Please find all lines containing "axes" in the listing below and copy them.

*** DATA

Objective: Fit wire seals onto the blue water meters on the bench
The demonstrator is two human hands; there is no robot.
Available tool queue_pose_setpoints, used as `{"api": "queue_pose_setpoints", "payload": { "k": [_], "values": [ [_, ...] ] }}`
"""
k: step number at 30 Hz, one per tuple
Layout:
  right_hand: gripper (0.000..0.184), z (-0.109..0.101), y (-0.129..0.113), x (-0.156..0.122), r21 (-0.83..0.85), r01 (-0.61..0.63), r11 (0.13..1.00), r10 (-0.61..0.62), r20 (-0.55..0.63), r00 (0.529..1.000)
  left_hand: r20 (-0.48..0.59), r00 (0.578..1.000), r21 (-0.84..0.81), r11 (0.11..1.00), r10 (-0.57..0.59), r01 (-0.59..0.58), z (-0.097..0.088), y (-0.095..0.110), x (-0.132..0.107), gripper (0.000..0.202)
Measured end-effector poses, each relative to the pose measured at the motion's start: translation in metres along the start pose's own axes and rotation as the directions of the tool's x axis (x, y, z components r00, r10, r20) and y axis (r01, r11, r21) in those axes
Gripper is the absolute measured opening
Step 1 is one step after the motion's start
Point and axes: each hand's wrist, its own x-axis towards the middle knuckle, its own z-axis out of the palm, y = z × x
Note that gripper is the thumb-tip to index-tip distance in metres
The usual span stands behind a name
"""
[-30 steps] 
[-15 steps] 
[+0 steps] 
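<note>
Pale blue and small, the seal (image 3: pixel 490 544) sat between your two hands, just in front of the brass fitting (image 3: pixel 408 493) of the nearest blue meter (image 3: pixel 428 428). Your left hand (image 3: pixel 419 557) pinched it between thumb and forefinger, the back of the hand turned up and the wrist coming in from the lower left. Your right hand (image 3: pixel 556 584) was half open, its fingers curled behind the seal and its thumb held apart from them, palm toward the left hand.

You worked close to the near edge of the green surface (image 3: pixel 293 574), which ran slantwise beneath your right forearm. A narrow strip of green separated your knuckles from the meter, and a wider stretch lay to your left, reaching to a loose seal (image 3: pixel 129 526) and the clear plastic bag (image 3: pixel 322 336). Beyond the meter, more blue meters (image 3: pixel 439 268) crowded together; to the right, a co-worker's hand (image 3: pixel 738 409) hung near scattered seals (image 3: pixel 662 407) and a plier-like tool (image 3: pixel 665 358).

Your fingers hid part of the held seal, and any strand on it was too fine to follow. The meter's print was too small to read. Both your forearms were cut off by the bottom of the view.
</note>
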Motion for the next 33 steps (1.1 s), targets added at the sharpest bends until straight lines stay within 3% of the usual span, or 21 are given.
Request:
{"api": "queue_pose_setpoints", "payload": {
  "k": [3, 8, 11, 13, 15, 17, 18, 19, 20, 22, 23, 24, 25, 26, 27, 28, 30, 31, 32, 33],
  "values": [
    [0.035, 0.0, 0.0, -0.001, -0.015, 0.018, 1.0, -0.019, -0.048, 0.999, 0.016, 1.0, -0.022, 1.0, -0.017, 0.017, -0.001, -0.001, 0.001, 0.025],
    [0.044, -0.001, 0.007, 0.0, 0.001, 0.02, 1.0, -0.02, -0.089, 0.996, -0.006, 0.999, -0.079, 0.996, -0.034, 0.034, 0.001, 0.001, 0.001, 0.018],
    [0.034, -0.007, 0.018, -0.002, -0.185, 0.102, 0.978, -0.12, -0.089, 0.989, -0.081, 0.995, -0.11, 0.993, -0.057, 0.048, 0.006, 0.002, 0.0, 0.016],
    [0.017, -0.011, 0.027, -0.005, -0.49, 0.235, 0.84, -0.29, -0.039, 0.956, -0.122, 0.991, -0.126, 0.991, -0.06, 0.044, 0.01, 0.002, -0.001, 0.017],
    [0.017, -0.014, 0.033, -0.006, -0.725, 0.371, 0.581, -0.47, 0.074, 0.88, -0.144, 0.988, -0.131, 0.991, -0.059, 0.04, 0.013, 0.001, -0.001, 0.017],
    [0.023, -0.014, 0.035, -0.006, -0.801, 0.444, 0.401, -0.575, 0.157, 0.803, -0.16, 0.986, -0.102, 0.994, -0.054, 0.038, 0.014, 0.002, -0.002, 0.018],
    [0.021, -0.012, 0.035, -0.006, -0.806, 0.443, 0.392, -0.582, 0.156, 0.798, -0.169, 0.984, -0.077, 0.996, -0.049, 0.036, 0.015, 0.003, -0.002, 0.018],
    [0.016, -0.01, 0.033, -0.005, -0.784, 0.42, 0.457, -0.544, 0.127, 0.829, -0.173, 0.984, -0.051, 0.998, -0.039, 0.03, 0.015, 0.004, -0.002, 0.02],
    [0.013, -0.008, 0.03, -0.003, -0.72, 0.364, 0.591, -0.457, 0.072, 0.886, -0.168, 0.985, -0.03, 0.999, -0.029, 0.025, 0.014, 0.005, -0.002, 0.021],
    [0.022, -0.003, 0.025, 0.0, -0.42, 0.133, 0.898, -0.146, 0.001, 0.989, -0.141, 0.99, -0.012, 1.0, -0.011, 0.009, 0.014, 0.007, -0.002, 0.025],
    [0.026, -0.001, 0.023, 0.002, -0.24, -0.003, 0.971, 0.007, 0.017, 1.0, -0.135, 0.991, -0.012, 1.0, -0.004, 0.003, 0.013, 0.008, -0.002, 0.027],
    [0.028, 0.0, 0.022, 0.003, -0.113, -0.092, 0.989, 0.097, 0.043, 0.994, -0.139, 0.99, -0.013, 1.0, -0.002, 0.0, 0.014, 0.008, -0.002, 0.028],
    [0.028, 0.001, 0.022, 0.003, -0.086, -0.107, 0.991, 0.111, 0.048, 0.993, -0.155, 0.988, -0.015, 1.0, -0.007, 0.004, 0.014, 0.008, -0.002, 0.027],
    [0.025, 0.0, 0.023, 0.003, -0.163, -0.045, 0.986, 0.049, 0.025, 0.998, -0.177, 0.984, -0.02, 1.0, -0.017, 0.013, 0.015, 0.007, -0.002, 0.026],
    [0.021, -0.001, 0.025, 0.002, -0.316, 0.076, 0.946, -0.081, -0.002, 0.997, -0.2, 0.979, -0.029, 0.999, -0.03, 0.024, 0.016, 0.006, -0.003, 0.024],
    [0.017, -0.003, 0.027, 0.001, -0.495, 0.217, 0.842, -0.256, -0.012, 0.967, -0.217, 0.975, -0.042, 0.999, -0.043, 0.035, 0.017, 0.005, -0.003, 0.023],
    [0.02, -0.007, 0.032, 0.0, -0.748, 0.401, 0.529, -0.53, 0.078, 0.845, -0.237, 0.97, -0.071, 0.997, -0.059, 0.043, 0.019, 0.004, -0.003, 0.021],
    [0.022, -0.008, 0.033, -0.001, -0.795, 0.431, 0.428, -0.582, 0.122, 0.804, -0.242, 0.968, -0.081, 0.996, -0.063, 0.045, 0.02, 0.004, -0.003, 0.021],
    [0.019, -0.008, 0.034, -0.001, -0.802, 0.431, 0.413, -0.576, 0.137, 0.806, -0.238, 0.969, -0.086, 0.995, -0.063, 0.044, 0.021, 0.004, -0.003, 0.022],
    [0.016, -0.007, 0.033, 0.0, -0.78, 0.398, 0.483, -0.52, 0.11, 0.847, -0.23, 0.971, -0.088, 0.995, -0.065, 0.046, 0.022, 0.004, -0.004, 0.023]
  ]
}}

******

__EXERCISE RESULT__:
Measured end-effector poses, each relative to the pose measured at the motion's start: translation in metres along the start pose's own axes and rotation as the directions of the tool's x axis (x, y, z components r00, r10, r20) and y axis (r01, r11, r21) in those axes
Point and axes: each hand's wrist, its own x-axis towards the middle knuckle, its own z-axis out of the palm, y = z × x

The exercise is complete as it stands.